Появляются целые сборники «параллельных паремий»: 242 кубанские пословицы с переводом на русский и английский языки, пояснениями и эквивалентами, составители: Ю.В. Алмазов, В.С. Пукиш[13]. Материала «в науке» очень много, а вот инкрустируют свою речь «импортной» пословицей сейчас сравнительно редко, т.е. употребление (и в области иноязычных паремий!) отстает от их изучения, хотя заимствованная – хотя бы на время, одномоментно – инокультурная пословица – может стать замечательным кладезем экспрессии национальной речи.
Носители языка обращаются к сокровищам чужой паремии, когда недостает отечественного эквивалента. В книге Дарьи Донцовой приводятся рецепты блюд разных стран, и естественно встретить в этой книге переведенные пословичные напутствия: «приготовленное с любовью дарит здоровье», «Суп, сваренный любимой, – лучшее лекарство от всех болезней», «Съешь мамину кашу – и будешь счастливым» – это все пословицы разных народов мира. Если не хотите готовить – не подходите к плите, если любите домашних – пожарьте им котлеты. Это книга для тех, кто умеет любить»[14].

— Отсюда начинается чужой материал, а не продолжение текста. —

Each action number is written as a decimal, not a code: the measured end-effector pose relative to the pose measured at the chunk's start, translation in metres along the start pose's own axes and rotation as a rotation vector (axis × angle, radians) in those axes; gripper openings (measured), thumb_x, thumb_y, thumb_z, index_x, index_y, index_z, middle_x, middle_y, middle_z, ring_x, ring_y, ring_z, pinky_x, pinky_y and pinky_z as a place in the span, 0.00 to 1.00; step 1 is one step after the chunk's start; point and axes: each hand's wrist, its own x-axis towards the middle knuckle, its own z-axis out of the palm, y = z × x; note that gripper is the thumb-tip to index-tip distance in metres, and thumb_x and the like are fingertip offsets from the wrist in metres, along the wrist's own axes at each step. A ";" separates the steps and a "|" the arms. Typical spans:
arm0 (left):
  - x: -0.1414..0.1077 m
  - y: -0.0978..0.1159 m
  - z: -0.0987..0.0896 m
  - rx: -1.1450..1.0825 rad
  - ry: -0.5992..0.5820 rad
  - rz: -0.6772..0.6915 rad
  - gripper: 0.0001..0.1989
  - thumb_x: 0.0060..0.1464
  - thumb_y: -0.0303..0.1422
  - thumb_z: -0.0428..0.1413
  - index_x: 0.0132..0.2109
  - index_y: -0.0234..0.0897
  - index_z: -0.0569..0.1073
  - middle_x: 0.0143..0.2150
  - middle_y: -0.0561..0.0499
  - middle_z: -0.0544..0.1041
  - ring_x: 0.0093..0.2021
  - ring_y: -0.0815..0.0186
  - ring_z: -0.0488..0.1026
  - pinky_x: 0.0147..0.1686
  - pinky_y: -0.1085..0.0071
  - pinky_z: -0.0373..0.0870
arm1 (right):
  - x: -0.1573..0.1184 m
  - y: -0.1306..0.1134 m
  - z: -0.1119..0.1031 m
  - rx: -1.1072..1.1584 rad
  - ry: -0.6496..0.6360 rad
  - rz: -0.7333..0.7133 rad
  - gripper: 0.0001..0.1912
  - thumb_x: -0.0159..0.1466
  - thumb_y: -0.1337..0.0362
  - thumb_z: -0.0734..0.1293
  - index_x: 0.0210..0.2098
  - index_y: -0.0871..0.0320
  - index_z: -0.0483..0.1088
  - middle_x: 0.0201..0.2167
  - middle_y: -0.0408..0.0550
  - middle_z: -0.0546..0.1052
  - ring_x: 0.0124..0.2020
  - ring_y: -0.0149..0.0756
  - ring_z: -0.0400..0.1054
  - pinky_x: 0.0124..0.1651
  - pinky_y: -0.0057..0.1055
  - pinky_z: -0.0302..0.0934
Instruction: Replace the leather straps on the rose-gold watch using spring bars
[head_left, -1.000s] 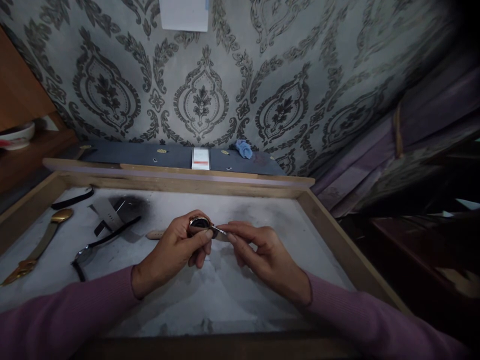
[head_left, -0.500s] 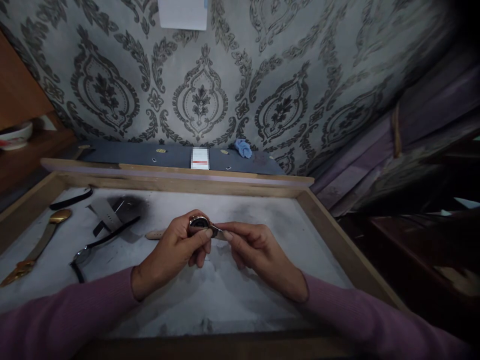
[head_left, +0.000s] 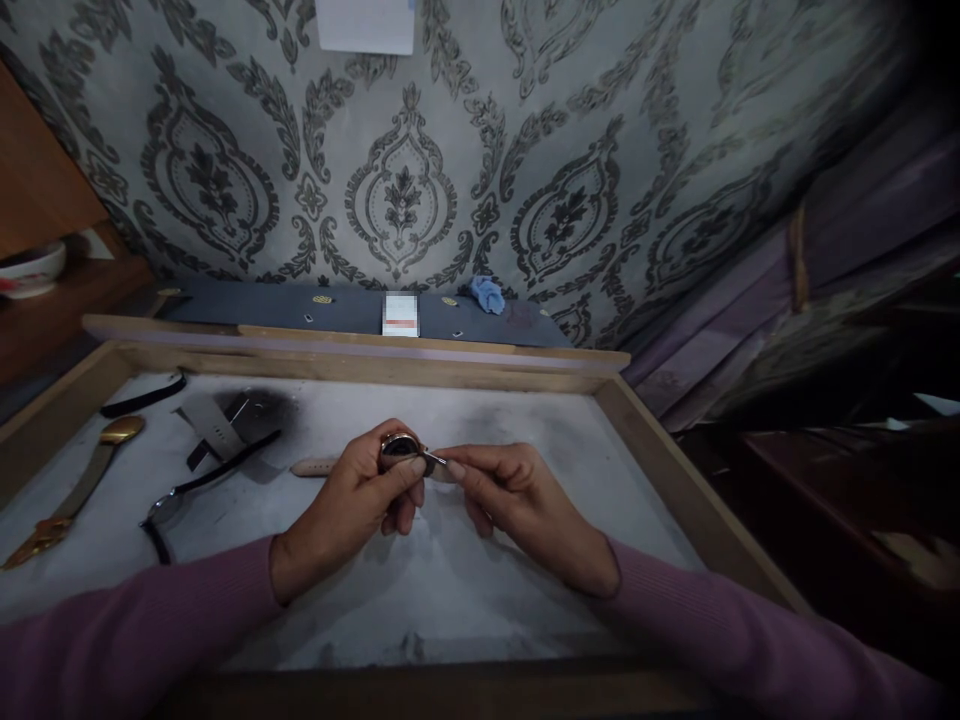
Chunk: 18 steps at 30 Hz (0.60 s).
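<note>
My left hand (head_left: 367,485) is closed around a round wristwatch (head_left: 400,449), its thumb pressed along the lower edge of the case. A pale strap end (head_left: 311,467) sticks out to the left behind that hand. Between thumb and fingertips, my right hand (head_left: 510,495) pinches a slim metal tool (head_left: 436,458). The tip of this tool meets the right side of the watch case, near the strap joint. My fingers hide most of the tool, so its exact kind does not show.
A gold watch (head_left: 120,431), a black-strapped watch (head_left: 163,507), a grey strap (head_left: 214,425) and a black strap (head_left: 144,398) lie at the left of the white-bottomed wooden tray (head_left: 675,470). Behind its raised rim are a blue cloth (head_left: 487,295) and a small white box (head_left: 400,315).
Both hands stay almost in place. The slim tool in my right hand has shifted slightly against the watch, which remains in my left hand.
</note>
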 end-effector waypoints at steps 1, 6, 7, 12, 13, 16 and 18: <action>0.000 0.000 0.000 -0.004 0.003 -0.003 0.11 0.56 0.38 0.54 0.32 0.36 0.62 0.21 0.59 0.68 0.15 0.77 0.62 0.13 0.81 0.54 | 0.000 0.000 0.000 -0.004 -0.003 0.002 0.20 0.64 0.56 0.62 0.45 0.64 0.76 0.12 0.37 0.62 0.14 0.23 0.52 0.18 0.22 0.48; 0.000 0.000 0.001 -0.004 0.015 0.000 0.11 0.56 0.38 0.54 0.32 0.36 0.62 0.20 0.59 0.68 0.15 0.77 0.62 0.13 0.81 0.54 | 0.001 -0.001 -0.002 -0.027 -0.037 0.014 0.20 0.65 0.56 0.62 0.45 0.63 0.77 0.14 0.39 0.65 0.15 0.23 0.53 0.18 0.22 0.49; 0.001 0.000 0.001 -0.004 0.016 0.001 0.11 0.56 0.38 0.54 0.32 0.36 0.62 0.21 0.59 0.68 0.15 0.76 0.62 0.13 0.81 0.54 | 0.001 -0.001 -0.002 -0.027 -0.042 0.015 0.20 0.65 0.56 0.62 0.46 0.63 0.76 0.15 0.40 0.66 0.15 0.23 0.53 0.18 0.22 0.50; 0.001 0.000 0.001 0.003 0.016 -0.005 0.11 0.56 0.38 0.54 0.32 0.36 0.62 0.21 0.59 0.68 0.15 0.77 0.62 0.13 0.82 0.54 | 0.002 0.002 -0.003 0.008 -0.057 0.013 0.18 0.65 0.57 0.62 0.46 0.62 0.77 0.18 0.42 0.71 0.15 0.22 0.53 0.18 0.21 0.50; 0.001 0.000 0.001 0.005 0.016 -0.002 0.11 0.56 0.37 0.53 0.32 0.36 0.62 0.21 0.59 0.67 0.15 0.77 0.62 0.13 0.82 0.54 | 0.002 0.002 -0.003 0.011 -0.057 0.013 0.18 0.65 0.57 0.62 0.46 0.61 0.77 0.18 0.42 0.71 0.15 0.22 0.53 0.18 0.21 0.50; 0.001 0.000 0.001 0.007 0.020 0.012 0.10 0.57 0.36 0.53 0.32 0.36 0.62 0.21 0.59 0.67 0.15 0.77 0.63 0.13 0.82 0.54 | 0.003 0.001 -0.003 0.017 -0.059 0.018 0.18 0.65 0.58 0.62 0.46 0.62 0.77 0.19 0.43 0.71 0.15 0.21 0.54 0.18 0.21 0.51; 0.002 -0.001 0.002 -0.002 0.021 0.019 0.10 0.57 0.36 0.53 0.32 0.36 0.62 0.21 0.59 0.67 0.15 0.77 0.63 0.13 0.82 0.54 | 0.002 0.000 -0.003 0.018 -0.054 0.028 0.18 0.65 0.58 0.62 0.46 0.62 0.77 0.19 0.43 0.71 0.15 0.21 0.54 0.18 0.21 0.50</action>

Носители языка обращаются к сокровищам удаленного доступа, т.е. чужого паремического фонда, когда надо этически прояснить ситуацию, сделать замечание тонкое, в изящной форме. В своей книге воспоминаний В. Шефнер рассказывает эпизод, как в детстве спросил маму, почему они не уезжают. «Этот разговор она закончила двустишием на французском языке, которое тут же перевела приблизительно так: кто во время бури перепрыгивает из своей лодки в чужую, не должен ожидать почета ни здесь ни там» («Имя для птицы, или Чаепитие на желтой веранде. Летопись впечатлений»). Все то, что не функционально, становится этически и эстетически нагруженным (зайдемте в любой музей и убедимся в этом!), но по тому же принципу инкрустации раритетами, редкостями, экзотизмами может расцвечиваться самая обычная, повседневная, внутрисемейная речь.